(PROBLEM):
Leaving out every picture, please repeat exactly the line that contains "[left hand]" and each line after it through the final line below.
....
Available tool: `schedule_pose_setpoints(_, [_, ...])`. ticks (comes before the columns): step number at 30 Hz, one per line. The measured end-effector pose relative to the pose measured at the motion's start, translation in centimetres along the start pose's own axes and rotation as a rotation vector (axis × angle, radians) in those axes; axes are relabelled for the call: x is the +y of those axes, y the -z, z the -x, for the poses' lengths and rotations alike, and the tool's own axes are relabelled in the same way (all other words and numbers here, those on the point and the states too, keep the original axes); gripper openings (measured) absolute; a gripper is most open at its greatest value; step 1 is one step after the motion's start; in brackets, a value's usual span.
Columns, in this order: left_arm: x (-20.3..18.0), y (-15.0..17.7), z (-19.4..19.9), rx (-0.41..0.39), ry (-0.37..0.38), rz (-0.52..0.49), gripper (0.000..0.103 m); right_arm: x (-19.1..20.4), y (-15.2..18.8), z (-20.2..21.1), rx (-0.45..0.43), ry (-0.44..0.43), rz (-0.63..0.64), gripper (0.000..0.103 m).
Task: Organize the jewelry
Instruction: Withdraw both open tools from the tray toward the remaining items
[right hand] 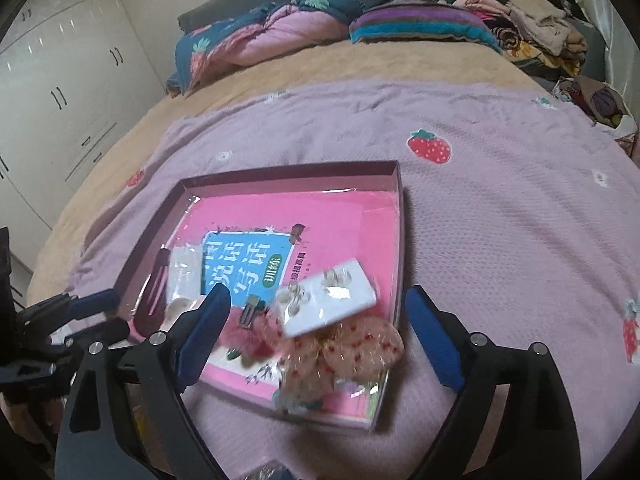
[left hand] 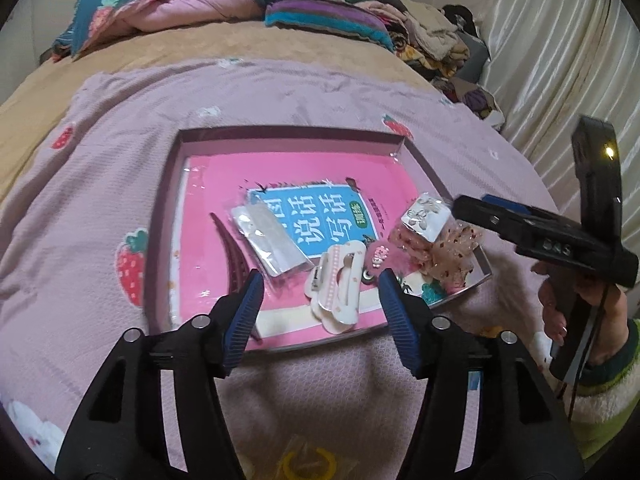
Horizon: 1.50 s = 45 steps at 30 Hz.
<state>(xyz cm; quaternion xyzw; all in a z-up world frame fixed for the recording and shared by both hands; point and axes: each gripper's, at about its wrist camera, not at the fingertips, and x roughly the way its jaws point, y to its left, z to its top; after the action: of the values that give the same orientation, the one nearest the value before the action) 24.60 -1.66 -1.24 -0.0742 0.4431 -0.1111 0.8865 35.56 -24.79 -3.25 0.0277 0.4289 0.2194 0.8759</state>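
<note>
My left gripper (left hand: 320, 300) is open above the near edge of the tray (left hand: 280, 132). Nothing is between my blue fingers (left hand: 246, 312). Just past them lie white hair clips (left hand: 338, 292) on a pink book (left hand: 280, 172). A dark red clip (left hand: 234, 256) and a small clear bag (left hand: 270, 240) lie to the left. My right gripper (left hand: 472, 206) is on the right, over a white earring card (left hand: 426, 216) and a frilly pink bow (left hand: 448, 256).

A home bedroom: bed (right hand: 360, 64), folded quilt (right hand: 256, 44), white wardrobe (right hand: 60, 80).
</note>
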Motion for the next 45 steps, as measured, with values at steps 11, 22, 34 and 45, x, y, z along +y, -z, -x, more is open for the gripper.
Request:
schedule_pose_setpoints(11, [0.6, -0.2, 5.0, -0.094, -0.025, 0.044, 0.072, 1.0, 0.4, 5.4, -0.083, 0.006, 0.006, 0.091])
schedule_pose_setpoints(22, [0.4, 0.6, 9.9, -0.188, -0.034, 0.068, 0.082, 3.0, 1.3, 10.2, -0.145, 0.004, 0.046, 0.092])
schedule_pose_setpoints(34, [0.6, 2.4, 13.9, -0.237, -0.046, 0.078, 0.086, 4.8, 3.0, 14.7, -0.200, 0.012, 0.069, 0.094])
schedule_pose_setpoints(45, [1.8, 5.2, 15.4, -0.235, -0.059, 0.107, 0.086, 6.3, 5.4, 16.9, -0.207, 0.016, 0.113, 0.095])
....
(REPLY TO THE TASK):
[left hand] 
Horizon: 1.50 s = 45 steps at 30 Hz.
<state>(xyz cm; quaternion xyzw; all in a z-up world frame fixed for the recording and shared by both hands; point and axes: each gripper's, at about its wrist camera, not at the fingertips, and x roughly the way its jaws point, y to its left, z to its top; after the action: of the values that give the same orientation, the one nearest the value before the action) 24.60 -1.66 -1.24 -0.0742 0.4431 -0.1111 0.8865 35.56 -24.79 -3.25 0.0277 0.4289 0.2194 0.8759</state>
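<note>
My left gripper (left hand: 320, 300) is open above the near edge of the tray (left hand: 280, 132). Nothing is between my blue fingers (left hand: 246, 312). Just past them lie white hair clips (left hand: 338, 292) on a pink book (left hand: 280, 172). A dark red clip (left hand: 234, 256) and a small clear bag (left hand: 270, 240) lie to the left. My right gripper (left hand: 472, 206) is on the right, over a white earring card (left hand: 426, 216) and a frilly pink bow (left hand: 448, 256).

A home bedroom: bed (right hand: 360, 64), folded quilt (right hand: 256, 44), white wardrobe (right hand: 60, 80).
</note>
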Motion for the next 45 steps, as measured, with values at steps 11, 22, 34 and 45, x, y, z along +y, -z, -x, more is open for the gripper.
Request:
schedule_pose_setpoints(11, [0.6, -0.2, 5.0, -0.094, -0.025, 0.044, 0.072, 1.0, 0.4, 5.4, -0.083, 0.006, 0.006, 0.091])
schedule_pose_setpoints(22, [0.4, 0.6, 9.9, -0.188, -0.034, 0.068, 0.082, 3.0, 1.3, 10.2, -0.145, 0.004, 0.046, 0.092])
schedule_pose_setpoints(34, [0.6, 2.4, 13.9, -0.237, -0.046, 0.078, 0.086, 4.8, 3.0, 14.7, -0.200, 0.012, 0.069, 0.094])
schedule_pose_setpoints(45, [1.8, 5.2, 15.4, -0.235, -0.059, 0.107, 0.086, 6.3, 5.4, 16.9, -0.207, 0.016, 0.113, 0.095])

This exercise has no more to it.